:: Exercise aim ::
Within the data that follows, set down exactly the lines from the one containing "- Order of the" through the one containing "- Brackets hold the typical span", both ends included.

:: Data excerpts ::
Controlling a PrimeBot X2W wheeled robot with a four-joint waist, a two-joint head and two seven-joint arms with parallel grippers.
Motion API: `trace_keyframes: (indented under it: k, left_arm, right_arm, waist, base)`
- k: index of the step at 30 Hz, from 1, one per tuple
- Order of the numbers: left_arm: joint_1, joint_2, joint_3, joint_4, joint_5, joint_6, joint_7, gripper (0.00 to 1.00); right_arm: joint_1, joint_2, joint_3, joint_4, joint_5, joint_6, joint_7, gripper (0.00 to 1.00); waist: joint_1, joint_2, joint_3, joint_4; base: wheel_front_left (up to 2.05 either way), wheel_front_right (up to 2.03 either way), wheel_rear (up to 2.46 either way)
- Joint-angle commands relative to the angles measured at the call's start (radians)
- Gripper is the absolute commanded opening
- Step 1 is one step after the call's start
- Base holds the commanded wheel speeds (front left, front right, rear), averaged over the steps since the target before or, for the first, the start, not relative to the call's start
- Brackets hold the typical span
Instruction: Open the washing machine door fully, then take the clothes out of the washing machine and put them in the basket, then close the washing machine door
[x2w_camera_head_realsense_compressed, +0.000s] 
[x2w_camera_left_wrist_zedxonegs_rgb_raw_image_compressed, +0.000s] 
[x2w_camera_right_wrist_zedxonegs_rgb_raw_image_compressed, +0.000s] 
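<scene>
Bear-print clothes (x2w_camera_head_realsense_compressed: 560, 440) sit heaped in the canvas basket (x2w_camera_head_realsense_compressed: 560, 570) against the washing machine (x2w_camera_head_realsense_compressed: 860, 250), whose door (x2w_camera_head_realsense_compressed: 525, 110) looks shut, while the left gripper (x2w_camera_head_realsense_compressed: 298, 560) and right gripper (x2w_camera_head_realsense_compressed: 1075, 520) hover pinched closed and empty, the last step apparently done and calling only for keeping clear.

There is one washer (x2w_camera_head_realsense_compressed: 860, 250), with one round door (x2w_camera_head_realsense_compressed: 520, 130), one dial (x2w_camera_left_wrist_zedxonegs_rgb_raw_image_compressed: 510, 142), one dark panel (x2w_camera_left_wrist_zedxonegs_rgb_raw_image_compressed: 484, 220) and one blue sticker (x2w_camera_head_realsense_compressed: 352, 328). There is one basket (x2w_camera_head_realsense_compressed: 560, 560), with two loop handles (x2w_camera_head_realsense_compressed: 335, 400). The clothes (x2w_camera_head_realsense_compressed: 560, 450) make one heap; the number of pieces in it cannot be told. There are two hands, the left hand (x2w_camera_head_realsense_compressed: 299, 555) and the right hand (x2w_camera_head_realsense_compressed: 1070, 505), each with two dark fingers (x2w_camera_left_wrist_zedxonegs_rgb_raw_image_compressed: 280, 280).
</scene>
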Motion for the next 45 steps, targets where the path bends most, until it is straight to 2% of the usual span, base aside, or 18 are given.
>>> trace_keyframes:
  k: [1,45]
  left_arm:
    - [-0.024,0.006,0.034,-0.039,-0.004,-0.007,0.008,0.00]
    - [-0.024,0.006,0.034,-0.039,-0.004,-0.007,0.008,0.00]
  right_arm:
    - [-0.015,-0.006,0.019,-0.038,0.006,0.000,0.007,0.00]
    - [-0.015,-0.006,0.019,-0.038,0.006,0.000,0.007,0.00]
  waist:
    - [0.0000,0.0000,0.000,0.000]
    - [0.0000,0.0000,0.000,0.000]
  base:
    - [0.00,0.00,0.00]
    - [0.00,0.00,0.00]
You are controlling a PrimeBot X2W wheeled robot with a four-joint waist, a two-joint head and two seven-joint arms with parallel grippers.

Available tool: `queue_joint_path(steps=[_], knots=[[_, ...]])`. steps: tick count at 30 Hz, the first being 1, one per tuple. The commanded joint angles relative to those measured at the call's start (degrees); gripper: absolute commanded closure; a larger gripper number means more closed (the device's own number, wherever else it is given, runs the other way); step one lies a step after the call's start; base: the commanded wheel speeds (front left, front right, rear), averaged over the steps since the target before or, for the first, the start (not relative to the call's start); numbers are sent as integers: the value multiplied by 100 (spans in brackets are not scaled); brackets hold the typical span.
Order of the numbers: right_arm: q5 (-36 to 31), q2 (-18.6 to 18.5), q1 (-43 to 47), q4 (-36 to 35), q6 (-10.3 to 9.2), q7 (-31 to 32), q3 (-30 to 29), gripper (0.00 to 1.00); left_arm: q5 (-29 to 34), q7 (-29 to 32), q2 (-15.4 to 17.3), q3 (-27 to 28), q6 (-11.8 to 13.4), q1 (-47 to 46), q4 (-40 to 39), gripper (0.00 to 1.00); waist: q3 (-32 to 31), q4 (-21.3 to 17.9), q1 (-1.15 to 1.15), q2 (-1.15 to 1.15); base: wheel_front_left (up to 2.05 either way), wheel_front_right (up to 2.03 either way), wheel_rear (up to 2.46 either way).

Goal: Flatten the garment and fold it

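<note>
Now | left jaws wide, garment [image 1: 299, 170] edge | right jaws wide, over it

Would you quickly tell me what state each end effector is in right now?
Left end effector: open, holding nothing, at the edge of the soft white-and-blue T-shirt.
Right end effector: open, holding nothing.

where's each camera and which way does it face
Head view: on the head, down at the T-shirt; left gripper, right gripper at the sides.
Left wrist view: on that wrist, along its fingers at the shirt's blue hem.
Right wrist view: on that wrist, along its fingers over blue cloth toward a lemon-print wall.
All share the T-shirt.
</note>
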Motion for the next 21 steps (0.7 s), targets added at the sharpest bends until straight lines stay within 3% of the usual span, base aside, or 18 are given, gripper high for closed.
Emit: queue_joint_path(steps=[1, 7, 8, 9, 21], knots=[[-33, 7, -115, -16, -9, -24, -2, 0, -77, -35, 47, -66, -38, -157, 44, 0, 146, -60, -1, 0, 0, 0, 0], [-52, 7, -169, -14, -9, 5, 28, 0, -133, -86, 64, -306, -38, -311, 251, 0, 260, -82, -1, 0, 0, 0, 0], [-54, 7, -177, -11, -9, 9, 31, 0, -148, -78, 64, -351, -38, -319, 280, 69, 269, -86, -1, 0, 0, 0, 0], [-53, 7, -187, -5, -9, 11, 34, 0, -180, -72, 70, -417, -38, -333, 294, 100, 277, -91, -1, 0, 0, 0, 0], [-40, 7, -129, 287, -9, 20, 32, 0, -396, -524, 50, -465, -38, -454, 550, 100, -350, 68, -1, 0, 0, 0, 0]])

:: Answer section ::
- Order of the numbers: left_arm: joint_1, joint_2, joint_3, joint_4, joint_5, joint_6, joint_7, gripper (0.00 to 1.00); right_arm: joint_1, joint_2, joint_3, joint_4, joint_5, joint_6, joint_7, gripper (0.00 to 1.00); waist: joint_1, joint_2, joint_3, joint_4; base: wheel_front_left (up to 2.05 either way), wheel_front_right (up to 2.03 either way), wheel_rear (up to 2.46 either way)
- Joint-angle commands relative to the angles measured at the call's start (radians)
- Gripper is the absolute commanded opening
- Step 1 is one step after the call's start
- Base holds the commanded wheel speeds (front left, front right, rear), averaged over the steps since the target before or, for the first, the start, not relative to the call's start
- Brackets hold the typical span

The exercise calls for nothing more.